Knowing him, he's gonna try to snatch a fakeball. I'm gonna let him. And boy will he be surprised when he realizes that it's not the sort I usually make, with the egg and the breadcrumbs and the veal and the pork and so on. If I'm lucky he'll have a facial expression worth capturing on camera.
*nod nod nod*
As to why I'm eating spaghetti and fakeballs when it's approximately a zillion degrees outside, it's because I can't bestir myself to go to the grocery store. When the low is 89F/almost 32C, the idea of hunting and gathering at the local market loses its glow.
Things are bad here this summer. Summers in the middle of Texas are always dry, but I've not seen a summer this dry in my life. Really and truly: there's not a crop in Central Texas that's survived this long, and most ranchers in the area and north of here are selling off all their stock in order to pay their bills. They can't afford to feed 'em, because nothing is freaking growing.
The upside is that there are fewer mosquitos than I remember there ever being. The downside is that everything in my yard is dead or dying. The upside to *that* is less maintenance later on, especially when you consider that those of us here in Littleton's Hippie Quarter aren't saddled with the demands of homeowners' associations.

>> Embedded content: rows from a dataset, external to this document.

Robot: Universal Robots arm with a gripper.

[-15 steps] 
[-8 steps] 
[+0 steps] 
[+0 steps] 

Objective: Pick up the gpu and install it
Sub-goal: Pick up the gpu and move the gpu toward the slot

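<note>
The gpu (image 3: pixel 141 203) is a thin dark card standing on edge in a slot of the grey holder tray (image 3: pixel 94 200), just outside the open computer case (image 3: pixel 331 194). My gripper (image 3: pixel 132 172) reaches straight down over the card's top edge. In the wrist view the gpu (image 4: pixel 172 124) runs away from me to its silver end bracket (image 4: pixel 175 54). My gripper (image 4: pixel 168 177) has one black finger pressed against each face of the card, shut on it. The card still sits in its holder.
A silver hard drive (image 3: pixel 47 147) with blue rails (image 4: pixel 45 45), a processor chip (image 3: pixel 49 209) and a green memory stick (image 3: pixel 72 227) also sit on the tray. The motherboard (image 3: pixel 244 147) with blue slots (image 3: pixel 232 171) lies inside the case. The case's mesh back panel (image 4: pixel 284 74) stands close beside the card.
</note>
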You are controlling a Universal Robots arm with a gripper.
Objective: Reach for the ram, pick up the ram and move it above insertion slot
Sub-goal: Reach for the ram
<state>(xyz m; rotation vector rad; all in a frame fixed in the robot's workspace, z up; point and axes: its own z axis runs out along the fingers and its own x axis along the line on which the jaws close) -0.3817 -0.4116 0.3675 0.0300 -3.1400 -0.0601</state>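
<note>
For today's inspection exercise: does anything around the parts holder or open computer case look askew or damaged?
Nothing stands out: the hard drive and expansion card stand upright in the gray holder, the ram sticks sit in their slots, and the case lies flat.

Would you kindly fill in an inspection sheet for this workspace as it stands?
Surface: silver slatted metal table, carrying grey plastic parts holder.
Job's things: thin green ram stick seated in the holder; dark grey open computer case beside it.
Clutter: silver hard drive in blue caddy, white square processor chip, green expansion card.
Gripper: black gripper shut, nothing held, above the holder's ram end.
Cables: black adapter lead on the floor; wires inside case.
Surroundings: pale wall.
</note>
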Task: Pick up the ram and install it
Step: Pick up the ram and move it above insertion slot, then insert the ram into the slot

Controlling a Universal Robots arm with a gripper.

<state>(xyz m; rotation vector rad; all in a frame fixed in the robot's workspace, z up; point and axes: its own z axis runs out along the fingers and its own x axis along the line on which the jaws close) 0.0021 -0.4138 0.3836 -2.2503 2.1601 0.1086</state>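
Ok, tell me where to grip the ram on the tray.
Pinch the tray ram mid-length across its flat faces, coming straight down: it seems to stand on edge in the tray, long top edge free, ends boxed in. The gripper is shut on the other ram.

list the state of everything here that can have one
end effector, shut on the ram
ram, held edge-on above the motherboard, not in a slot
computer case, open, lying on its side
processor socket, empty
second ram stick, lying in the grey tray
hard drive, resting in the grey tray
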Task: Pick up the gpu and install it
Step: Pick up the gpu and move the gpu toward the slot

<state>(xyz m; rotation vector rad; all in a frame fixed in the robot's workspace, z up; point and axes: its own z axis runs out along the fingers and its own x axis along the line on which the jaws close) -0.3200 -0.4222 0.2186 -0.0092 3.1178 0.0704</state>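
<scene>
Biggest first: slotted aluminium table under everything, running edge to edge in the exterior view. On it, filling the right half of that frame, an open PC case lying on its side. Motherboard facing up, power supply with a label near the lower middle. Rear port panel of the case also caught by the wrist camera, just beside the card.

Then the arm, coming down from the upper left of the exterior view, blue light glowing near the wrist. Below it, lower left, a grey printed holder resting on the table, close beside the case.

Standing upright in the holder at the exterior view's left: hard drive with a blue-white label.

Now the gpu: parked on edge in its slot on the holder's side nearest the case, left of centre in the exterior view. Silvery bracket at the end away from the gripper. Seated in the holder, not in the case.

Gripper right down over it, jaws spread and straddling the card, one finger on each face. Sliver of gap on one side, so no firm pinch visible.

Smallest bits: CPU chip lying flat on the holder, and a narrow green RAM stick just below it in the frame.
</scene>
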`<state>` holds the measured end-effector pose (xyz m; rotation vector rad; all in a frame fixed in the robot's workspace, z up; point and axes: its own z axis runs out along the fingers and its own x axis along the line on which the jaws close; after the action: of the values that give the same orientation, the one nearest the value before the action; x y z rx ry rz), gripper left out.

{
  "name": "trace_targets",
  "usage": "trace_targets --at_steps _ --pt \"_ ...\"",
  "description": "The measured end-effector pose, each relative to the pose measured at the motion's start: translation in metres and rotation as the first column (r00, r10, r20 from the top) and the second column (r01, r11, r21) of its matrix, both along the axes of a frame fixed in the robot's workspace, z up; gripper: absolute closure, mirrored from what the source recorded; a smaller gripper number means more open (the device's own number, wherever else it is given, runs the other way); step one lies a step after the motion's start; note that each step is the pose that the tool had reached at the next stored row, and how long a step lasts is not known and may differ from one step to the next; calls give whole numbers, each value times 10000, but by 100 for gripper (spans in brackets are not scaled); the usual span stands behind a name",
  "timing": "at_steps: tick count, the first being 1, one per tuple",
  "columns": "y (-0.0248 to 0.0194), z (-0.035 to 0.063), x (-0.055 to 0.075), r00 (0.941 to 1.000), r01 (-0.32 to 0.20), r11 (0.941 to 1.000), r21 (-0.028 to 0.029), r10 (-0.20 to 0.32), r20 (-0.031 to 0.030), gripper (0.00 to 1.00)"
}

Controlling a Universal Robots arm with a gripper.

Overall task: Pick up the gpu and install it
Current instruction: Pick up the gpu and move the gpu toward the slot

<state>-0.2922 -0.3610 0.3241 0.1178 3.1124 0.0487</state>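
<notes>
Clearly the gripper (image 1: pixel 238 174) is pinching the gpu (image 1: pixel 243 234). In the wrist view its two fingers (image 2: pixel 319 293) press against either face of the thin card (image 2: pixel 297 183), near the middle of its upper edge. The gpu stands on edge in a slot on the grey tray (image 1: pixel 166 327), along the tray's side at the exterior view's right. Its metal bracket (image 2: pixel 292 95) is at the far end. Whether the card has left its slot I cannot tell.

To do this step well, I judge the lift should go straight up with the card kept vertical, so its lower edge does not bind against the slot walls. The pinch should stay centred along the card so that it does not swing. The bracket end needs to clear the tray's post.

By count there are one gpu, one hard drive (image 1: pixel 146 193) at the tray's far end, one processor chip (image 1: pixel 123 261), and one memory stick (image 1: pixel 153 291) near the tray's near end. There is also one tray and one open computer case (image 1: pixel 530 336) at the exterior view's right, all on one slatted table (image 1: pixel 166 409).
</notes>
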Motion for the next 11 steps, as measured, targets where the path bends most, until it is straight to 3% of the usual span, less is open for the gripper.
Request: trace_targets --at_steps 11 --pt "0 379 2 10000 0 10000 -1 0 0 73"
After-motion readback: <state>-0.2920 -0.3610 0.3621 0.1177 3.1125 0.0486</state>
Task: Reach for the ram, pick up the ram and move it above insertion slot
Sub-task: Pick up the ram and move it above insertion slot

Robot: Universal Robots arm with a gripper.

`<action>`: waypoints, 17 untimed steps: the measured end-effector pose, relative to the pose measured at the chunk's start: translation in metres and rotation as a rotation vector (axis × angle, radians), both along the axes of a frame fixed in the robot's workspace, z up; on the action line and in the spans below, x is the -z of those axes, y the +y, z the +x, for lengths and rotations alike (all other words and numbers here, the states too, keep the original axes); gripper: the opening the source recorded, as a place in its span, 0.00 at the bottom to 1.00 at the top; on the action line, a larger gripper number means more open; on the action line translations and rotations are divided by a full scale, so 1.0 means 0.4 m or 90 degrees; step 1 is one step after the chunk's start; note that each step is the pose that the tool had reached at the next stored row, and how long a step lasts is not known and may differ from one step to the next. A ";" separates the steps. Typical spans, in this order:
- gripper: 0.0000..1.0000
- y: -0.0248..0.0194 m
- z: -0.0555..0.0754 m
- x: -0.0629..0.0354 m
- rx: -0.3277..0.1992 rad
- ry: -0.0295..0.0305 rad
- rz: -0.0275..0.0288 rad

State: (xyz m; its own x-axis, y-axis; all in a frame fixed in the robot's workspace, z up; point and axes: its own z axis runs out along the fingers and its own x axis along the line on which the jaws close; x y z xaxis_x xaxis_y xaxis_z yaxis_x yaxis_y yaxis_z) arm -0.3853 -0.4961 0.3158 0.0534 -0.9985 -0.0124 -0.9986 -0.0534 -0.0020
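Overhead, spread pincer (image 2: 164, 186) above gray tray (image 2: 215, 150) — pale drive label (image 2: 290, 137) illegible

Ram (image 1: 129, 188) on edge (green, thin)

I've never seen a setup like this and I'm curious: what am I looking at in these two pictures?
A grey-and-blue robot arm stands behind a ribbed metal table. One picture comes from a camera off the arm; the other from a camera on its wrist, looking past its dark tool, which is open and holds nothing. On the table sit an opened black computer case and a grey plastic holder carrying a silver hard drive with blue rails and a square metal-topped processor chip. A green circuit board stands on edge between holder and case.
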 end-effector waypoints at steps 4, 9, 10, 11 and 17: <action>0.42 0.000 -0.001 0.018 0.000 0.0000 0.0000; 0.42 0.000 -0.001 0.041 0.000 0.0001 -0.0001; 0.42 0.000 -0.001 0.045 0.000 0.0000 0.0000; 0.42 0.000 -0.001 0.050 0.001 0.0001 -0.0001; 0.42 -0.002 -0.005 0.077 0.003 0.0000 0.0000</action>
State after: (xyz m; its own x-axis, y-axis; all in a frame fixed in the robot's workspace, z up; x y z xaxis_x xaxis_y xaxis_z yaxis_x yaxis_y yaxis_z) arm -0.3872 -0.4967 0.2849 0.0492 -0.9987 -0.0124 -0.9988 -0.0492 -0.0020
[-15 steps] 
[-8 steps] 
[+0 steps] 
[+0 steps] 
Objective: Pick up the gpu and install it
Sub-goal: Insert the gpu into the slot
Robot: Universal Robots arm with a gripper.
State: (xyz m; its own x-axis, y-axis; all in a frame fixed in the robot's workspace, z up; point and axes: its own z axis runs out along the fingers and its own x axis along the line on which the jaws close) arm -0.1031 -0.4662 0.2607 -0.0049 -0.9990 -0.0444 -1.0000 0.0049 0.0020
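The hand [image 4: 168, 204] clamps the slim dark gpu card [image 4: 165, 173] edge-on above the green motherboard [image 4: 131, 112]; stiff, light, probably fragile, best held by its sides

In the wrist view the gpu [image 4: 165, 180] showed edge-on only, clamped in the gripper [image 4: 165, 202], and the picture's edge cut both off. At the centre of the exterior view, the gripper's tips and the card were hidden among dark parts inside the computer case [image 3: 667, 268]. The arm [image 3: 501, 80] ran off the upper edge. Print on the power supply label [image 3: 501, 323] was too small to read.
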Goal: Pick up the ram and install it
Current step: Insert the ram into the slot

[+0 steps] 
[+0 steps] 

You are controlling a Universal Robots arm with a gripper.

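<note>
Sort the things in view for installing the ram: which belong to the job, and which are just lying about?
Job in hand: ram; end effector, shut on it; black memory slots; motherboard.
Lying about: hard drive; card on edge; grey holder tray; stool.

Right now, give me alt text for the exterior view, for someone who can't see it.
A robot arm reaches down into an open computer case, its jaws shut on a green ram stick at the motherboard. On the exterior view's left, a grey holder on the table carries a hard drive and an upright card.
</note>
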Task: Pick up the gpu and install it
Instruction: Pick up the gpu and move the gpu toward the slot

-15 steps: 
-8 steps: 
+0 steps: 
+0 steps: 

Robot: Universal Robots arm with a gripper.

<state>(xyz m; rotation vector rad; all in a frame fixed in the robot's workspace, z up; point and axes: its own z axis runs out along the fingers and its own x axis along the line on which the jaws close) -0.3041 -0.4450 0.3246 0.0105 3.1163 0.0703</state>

Yeah, so: No rain means no grass, no herbs, no grain. No grain means no cattle going to feedlots means hugely high beef prices in about a year and a half, as there will be no mature cattle to slaughter then. No rain and temperatures of over 100F for the foreseeable future also means a dimunition in the number of fleas and ticks and mosquitoes, but also huge grass fires.
I am constantly amazed, especially when it comes to summers here and winters in the western part of the state, how people could've settled here in the first place. I mean, where I live isn't so bad: there's water, natural springs and the like--but west of here? Northwest of here? Those first settlers were BAMFs of the first degree. There is one natural lake in Texas. One. The rest are manmade.
I listened to an interview once with a guy who did water management or crop management or was a fire chief or something, out west of Midland. He said (and you'll have to supply the drawl for yourself), "You take a map of Texas, you draw a line down the middle. To the left of that line, it don't rain." Precipitation comes in the form of snow, ice, hail, sleet, and a horrifyingly heavy sort of drench that washes away roadbeds, but it doesn't rain like it does in Columbus or Boston or Seattle.
Every year about this time I begin to get rain-hungry.
And fake-meatball hungry. Time to mind-fuck the cat.